In June 2007, Senators Edward Kennedy of Massachusetts and Sheldon Whitehouse of Rhode Island asked the U.S. Justice Department to investigate whether Griffin led an RNC effort to suppress the African-American vote in Jacksonville, Florida, through caging during the 2004 election. Griffin called the allegations of voter suppression "absolutely, positively false" and there was no finding of any wrongdoing.

White House (2005–2006)
In April 2005, Griffin began working at the White House as Karl Rove's aide, with the title of Special Assistant to the President and Deputy Director in the Office of Political Affairs.

U.S. Attorney (2006–2007)

In September 2006, after ending a one-year military mobilization assignment, Griffin began working as a special assistant to U.S. Attorney Bud Cummins in the Eastern District of Arkansas.

On December 15, 2006, the Justice Department announced that Griffin would be appointed interim U.S. Attorney for the Eastern District of Arkansas, effective December 20, 2006, the date when the resignation of Cummins took effect.

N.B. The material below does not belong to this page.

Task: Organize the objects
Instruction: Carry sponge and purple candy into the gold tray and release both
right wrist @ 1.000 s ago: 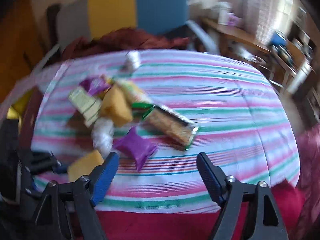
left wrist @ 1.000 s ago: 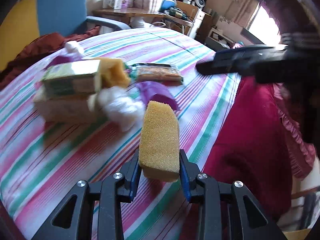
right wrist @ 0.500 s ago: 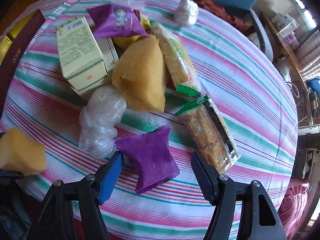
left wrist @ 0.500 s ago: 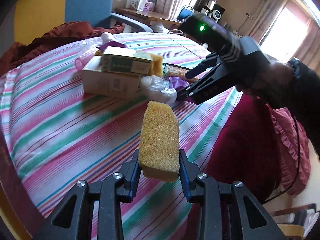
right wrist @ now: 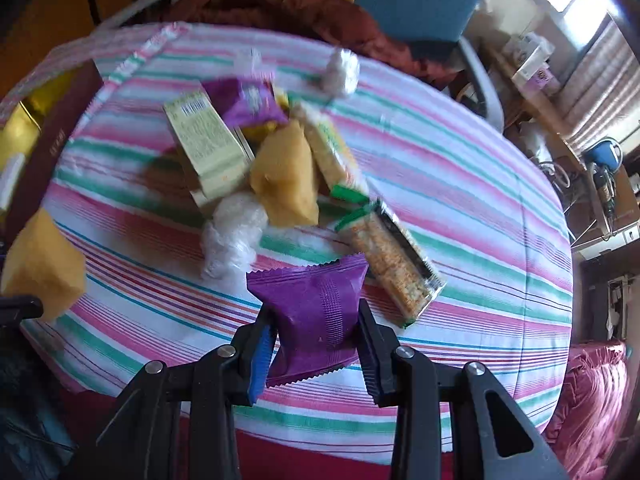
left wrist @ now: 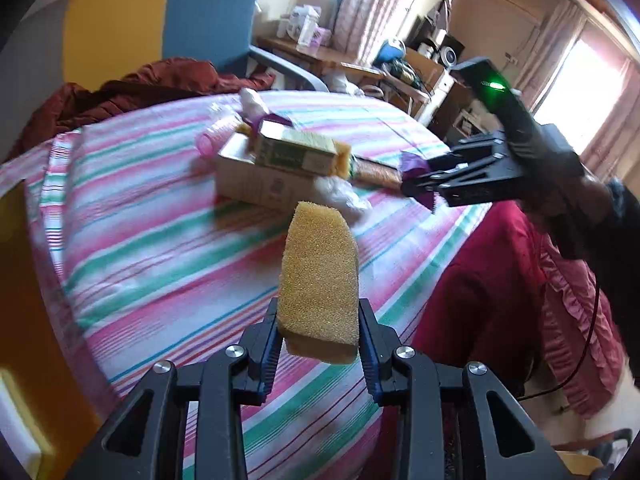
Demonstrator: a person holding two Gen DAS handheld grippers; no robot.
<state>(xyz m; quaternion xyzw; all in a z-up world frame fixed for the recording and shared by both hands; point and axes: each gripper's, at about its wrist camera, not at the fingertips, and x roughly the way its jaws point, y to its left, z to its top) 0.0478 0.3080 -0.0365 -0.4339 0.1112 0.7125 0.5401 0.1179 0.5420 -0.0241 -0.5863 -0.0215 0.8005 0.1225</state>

Before a March 2006 revision to the PATRIOT Act, interim U.S. Attorneys had a 120-day term limit, pending confirmation by the Senate of a presidential nominee. The Attorney General makes interim appointments; after the revision, the Attorney General's interim appointees had no term limit, effectively bypassing the Senate confirmation process if the President declined to put forward a nomination. Griffin was among the first group of interim attorneys appointed by the Attorney General without a term limit. Gonzales's decision to bypass confirmation for Griffin particularly angered Arkansas's then Democratic senators, Blanche Lincoln and Mark Pryor, who both stated that Gonzales promised them Griffin would go before the Senate for confirmation. Gonzales's decision not to do so prompted Lincoln and Pryor to join many of their Democratic colleagues to demand Gonzales's resignation or firing.

On May 30, 2007, Griffin resigned from his position effective June 1, 2007 with a tearful speech declaring that public service "not worth it. I'm married now and have a kid. I'm sorry I put my wife through this and I'm trying to move on."

Documents released by a subsequent congressional investigation showed that, in the summer of 2006, White House officials wanted a vacant slot in the U.S. Attorney's office in Little Rock so that Griffin could fill it. Prior to this, he was a top Republican researcher and aide to Rove. On February 16, 2007, ten days after McNulty testified that Cummins was dismissed and resigned under duress to create a vacancy for Griffin's appointment, Griffin announced he would not seek the presidential nomination to be U.S. attorney in Little Rock.

In September 2008, the Office of the Inspector General in the Department of Justice issued a report concluding that Cummins had not been removed for any reasons related to his performance, but rather to make a place for Griffin.

On August 11, 2009, The New York Times reported that previously classified White House emails showed that Karl Rove had lobbied for Griffin to be appointed Cummins's successor.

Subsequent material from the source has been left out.